Rhabdomyosarcoma in a pediatric patient: A rare case report
Rhabdomyosarcoma (RMS), a tumor of skeletal muscle origin, is the second most common soft tissue sarcoma encountered in childhood after osteosarcoma. The common sites of occurrence are the head and neck region, genitourinary tract, retroperitoneum, and to a lesser extent, the extremities. Site predilections in the oral cavity are a soft palate, maxillary sinus and alveolus, posterior mandibular region, cheek and lip, and possibly tongue.

The following case has been published in the journal Contemporary clinical dentistry. A 1-year-old boy was referred with painful swelling in his mouth. On history taking, his parents reported that the swelling was present for 6–7 months which was earlier small and painless but now has increased in size up to 5 cm × 6 cm.

Clinical examination showed severe facial asymmetry. A mobile tooth is present in upper left posterior maxillary ridge surrounded by large, firm, and tender swelling. The skin had appeared stretched and inflamed.

The opening of the mouth was partly restricted. Intra-oral examination revealed a 5 cm × 6 cm, red, firm mass with grayish areas of central necrosis, covering the left side of the maxillary gingiva, from the canine to the second molar region.

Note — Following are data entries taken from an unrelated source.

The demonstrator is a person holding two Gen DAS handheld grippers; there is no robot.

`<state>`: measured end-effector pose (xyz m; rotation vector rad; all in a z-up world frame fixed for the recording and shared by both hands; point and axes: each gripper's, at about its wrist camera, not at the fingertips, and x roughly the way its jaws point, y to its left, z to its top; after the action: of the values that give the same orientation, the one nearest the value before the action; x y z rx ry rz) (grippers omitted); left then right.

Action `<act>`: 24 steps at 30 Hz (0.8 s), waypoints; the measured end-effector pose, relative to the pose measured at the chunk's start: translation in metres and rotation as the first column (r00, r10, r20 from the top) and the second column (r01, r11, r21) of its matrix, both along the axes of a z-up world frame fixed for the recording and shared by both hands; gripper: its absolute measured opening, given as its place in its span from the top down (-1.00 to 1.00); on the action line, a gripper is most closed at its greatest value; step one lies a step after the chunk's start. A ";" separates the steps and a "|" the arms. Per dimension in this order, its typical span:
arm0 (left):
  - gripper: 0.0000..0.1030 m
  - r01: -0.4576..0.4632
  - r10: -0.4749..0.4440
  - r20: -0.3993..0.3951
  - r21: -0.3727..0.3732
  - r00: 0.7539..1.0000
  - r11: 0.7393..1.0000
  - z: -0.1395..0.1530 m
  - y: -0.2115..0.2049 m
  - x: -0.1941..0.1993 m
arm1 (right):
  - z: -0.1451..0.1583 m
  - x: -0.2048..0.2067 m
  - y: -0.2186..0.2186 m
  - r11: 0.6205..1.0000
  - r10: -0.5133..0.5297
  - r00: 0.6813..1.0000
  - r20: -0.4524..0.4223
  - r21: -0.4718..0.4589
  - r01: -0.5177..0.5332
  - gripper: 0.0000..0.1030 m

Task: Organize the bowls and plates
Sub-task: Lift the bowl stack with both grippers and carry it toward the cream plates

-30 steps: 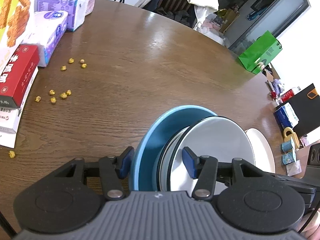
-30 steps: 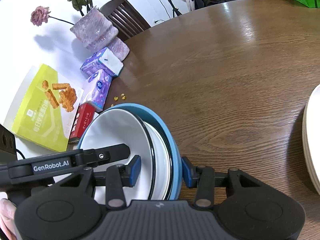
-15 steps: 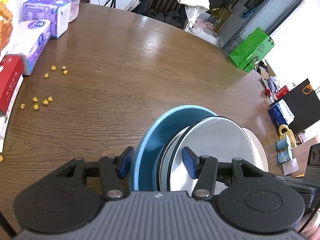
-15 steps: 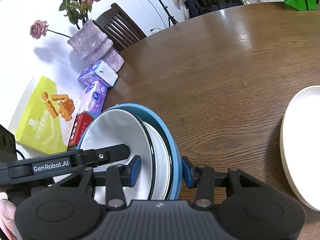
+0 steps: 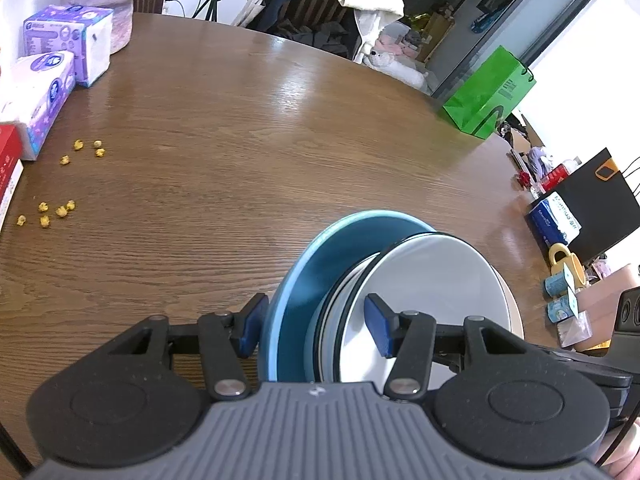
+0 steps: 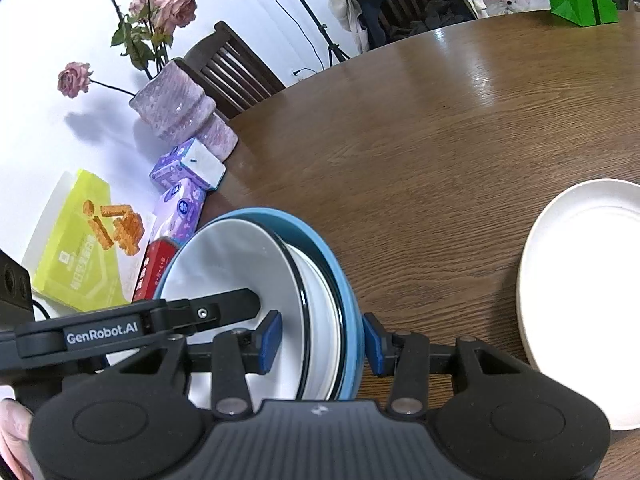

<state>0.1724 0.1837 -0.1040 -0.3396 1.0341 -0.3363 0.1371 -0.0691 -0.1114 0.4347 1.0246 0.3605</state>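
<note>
A stack of nested dishes, a blue bowl (image 5: 304, 272) outermost with white black-rimmed bowls (image 5: 432, 276) inside, is held on edge above the wooden table (image 5: 280, 128). My left gripper (image 5: 316, 326) is shut on one side of the stack. My right gripper (image 6: 320, 340) is shut on the opposite side, blue bowl (image 6: 340, 280) and white bowls (image 6: 236, 264) between its pads. The left gripper's finger shows in the right wrist view. A cream plate (image 6: 588, 292) lies on the table to the right; its edge shows behind the stack (image 5: 514, 312).
Tissue packs (image 5: 68, 48), a red box (image 5: 8, 160) and yellow crumbs (image 5: 60, 208) sit at the table's left. A pink vase with roses (image 6: 176, 108), a yellow snack box (image 6: 80, 240) and a chair (image 6: 228, 68) stand left. A green bag (image 5: 488, 92) sits far right.
Both grippers have carried the dish stack to the right over the table. The cream plate has come further into the right wrist view. The grip is unchanged.
</note>
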 end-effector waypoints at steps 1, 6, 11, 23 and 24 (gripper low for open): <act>-0.04 0.002 -0.002 0.001 0.000 1.000 1.000 0.001 -0.003 0.000 | 0.001 -0.001 -0.003 1.000 -0.002 1.000 0.001 0.000 0.002 0.17; -0.04 0.011 -0.012 0.006 0.002 1.000 1.000 0.004 -0.016 0.000 | 0.004 -0.004 -0.017 1.000 -0.012 1.000 0.006 0.001 0.012 0.17; -0.04 0.021 -0.021 0.008 0.002 1.000 1.000 0.006 -0.029 0.000 | 0.006 -0.007 -0.031 1.000 -0.022 1.000 0.012 0.000 0.022 0.17; -0.04 0.040 -0.040 0.020 -0.001 0.999 0.999 0.009 -0.057 0.000 | 0.009 -0.009 -0.062 0.999 -0.046 0.999 0.023 -0.002 0.046 0.17; -0.04 0.041 -0.041 0.021 -0.002 0.999 0.999 0.009 -0.059 -0.001 | 0.009 -0.009 -0.065 0.999 -0.048 0.999 0.024 -0.001 0.048 0.17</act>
<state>0.1719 0.1250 -0.0951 -0.3170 1.0214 -0.3773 0.1282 -0.1337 -0.1022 0.4517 0.9900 0.3214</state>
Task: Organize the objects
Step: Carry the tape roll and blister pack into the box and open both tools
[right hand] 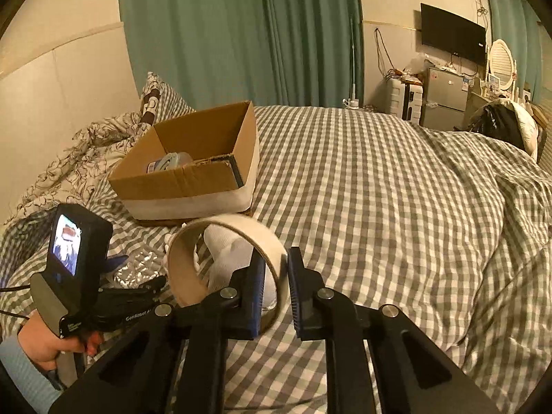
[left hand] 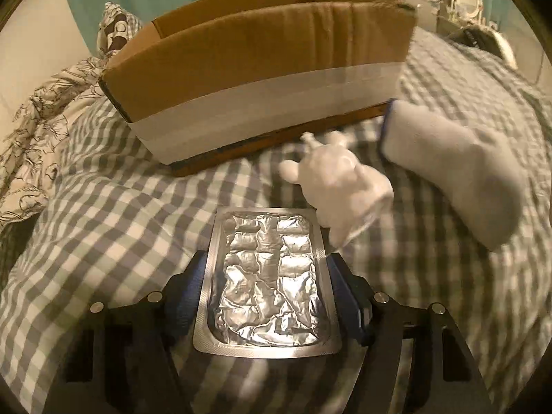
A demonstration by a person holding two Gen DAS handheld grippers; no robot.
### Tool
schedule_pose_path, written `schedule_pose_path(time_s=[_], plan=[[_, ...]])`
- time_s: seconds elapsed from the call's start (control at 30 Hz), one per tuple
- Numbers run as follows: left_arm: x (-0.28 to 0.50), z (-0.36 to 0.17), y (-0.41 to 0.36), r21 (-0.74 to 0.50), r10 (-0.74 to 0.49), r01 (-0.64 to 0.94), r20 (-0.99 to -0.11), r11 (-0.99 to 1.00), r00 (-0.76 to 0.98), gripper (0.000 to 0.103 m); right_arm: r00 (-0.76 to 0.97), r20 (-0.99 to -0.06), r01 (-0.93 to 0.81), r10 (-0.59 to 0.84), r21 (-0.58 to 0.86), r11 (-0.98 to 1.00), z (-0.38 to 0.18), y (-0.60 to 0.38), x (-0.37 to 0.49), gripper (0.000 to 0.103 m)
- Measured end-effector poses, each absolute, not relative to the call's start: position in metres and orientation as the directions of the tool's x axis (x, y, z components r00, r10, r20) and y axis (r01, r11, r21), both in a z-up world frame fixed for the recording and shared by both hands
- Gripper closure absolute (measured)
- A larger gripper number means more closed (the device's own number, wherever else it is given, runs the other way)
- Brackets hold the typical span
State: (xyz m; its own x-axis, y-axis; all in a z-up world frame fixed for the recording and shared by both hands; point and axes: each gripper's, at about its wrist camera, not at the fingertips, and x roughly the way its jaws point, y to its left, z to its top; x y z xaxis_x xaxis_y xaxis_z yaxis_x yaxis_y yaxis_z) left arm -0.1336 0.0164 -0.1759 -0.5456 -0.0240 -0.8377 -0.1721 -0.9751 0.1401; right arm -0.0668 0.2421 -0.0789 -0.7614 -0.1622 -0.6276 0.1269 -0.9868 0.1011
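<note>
My left gripper (left hand: pixel 267 269) is shut on a silver foil blister pack (left hand: pixel 267 286), holding it flat just above the checked bedspread, short of the cardboard box (left hand: pixel 269 79). A white glove (left hand: pixel 341 186) lies between the pack and the box. In the right wrist view my right gripper (right hand: pixel 276 286) is shut on the wall of a pale tape ring (right hand: pixel 227 258), lifted above the bed. The ring shows blurred in the left wrist view (left hand: pixel 452 169). The box (right hand: pixel 193 169) holds a round lidded container (right hand: pixel 169 164). The left gripper's body (right hand: pixel 79 269) is at the lower left.
The bed is covered by a grey-white checked bedspread (right hand: pixel 379 189). A floral blanket (left hand: pixel 38 131) and pillow lie left of the box. Green curtains (right hand: pixel 241 34), a TV (right hand: pixel 452 34) and cabinets stand beyond the bed. A dark bag (right hand: pixel 500 124) sits at the far right.
</note>
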Motion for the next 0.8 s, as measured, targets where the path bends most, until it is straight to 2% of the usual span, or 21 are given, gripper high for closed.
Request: schedule_pose_path(time_s=[0.3, 0.63, 0.8], plan=[[-0.081, -0.128, 0.018, 0.072, 0.049, -0.159, -0.762, -0.985, -0.645, 0.033, -0.789, -0.592, 0.133, -0.162, 0.093, -0.987, -0.059, 0.242, -0.044, 0.091], [-0.053, -0.01, 0.006, 0.03, 0.095, -0.138, -0.576, -0.99, -0.812, 0.033, -0.826, -0.539, 0.169, -0.165, 0.042, -0.985, -0.022, 0.226, -0.026, 0.092], [-0.065, 0.032, -0.002, 0.042, 0.089, -0.129, -0.52, -0.991, -0.849, 0.033, -0.85, -0.487, 0.218, -0.2, 0.021, -0.976, 0.013, 0.205, -0.04, 0.092]])
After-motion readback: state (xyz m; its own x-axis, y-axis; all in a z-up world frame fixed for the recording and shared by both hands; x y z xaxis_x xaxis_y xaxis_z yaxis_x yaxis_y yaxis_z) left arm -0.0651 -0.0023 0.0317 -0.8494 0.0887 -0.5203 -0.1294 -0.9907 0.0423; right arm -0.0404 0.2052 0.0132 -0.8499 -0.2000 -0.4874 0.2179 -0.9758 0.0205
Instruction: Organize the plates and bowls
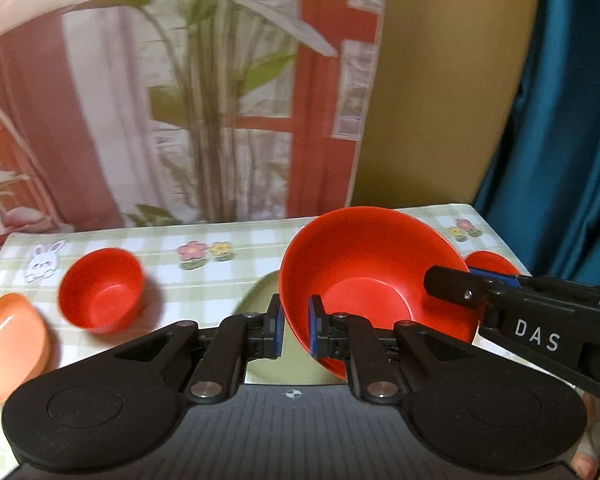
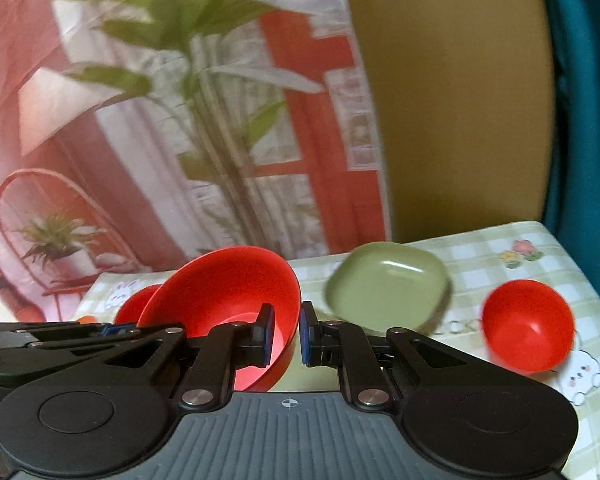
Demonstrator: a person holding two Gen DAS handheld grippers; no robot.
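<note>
A large red bowl (image 1: 376, 276) is held tilted above the table by both grippers. My left gripper (image 1: 295, 330) is shut on its near left rim. My right gripper (image 2: 286, 330) is shut on its right rim (image 2: 292, 312) and reaches in from the right in the left wrist view (image 1: 468, 280). A green square plate (image 2: 386, 290) lies on the table beyond the bowl; part of it shows under the bowl (image 1: 262, 292). A small red bowl (image 1: 102, 286) stands at the left, another (image 2: 528, 326) at the right. An orange plate (image 1: 8, 344) lies at the far left.
The table has a green checked cloth (image 1: 228, 276) with flower and rabbit stickers. A printed backdrop (image 1: 180, 100) with plants hangs behind it. A teal curtain (image 1: 560, 120) hangs at the right. The table's right edge (image 2: 580, 264) is close to the right small bowl.
</note>
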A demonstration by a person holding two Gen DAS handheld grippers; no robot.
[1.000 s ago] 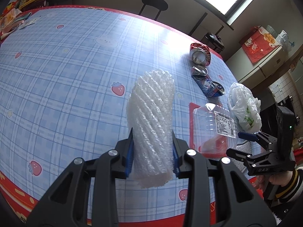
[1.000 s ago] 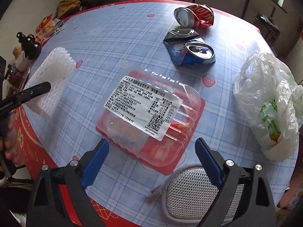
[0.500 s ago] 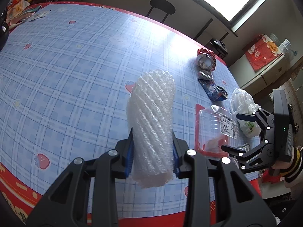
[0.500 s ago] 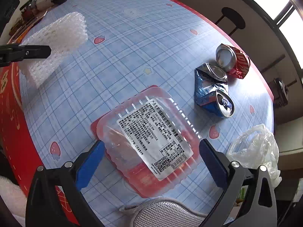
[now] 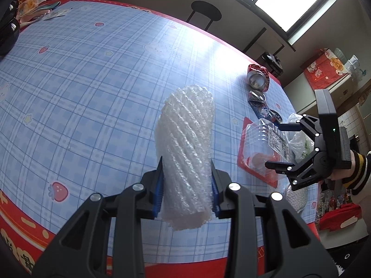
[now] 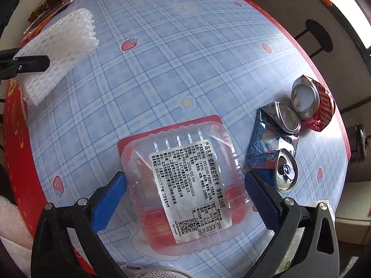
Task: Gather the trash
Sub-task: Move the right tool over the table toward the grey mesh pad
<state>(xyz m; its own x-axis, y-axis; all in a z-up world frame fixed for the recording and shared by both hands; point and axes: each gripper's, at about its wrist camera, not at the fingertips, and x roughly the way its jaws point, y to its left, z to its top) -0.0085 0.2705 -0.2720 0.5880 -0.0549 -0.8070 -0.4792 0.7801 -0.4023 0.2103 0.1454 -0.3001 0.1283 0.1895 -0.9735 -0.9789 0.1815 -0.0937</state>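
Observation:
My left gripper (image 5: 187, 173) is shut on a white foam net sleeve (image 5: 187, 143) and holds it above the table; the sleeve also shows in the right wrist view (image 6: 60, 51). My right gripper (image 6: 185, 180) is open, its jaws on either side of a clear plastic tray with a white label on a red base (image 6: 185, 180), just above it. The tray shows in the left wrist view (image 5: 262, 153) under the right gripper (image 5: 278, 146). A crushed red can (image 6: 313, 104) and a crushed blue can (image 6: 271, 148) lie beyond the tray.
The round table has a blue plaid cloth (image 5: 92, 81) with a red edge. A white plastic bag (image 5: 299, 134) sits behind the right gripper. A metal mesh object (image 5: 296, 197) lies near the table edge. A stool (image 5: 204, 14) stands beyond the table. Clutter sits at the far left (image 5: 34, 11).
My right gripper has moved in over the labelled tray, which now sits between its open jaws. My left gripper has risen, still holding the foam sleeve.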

CTconfirmed the presence of an extensive infiltrative lesion accompanied by severe bone destruction and displacement of adjacent structures. An incisional biopsy was made. Histopathological analysis of the hematoxylin and eosin stained material showed clusters of small round cells with hyper chromatic nuclei and eosinophilic cytoplasm separated by fibrovascular septae. The neoplastic cells were strongly positive for vimentin, desmin, myoglobin, and muscle-specific actin.

A diagnosis of oral RMS was established on the basis of the history, clinical, radiographic and histopathological findings.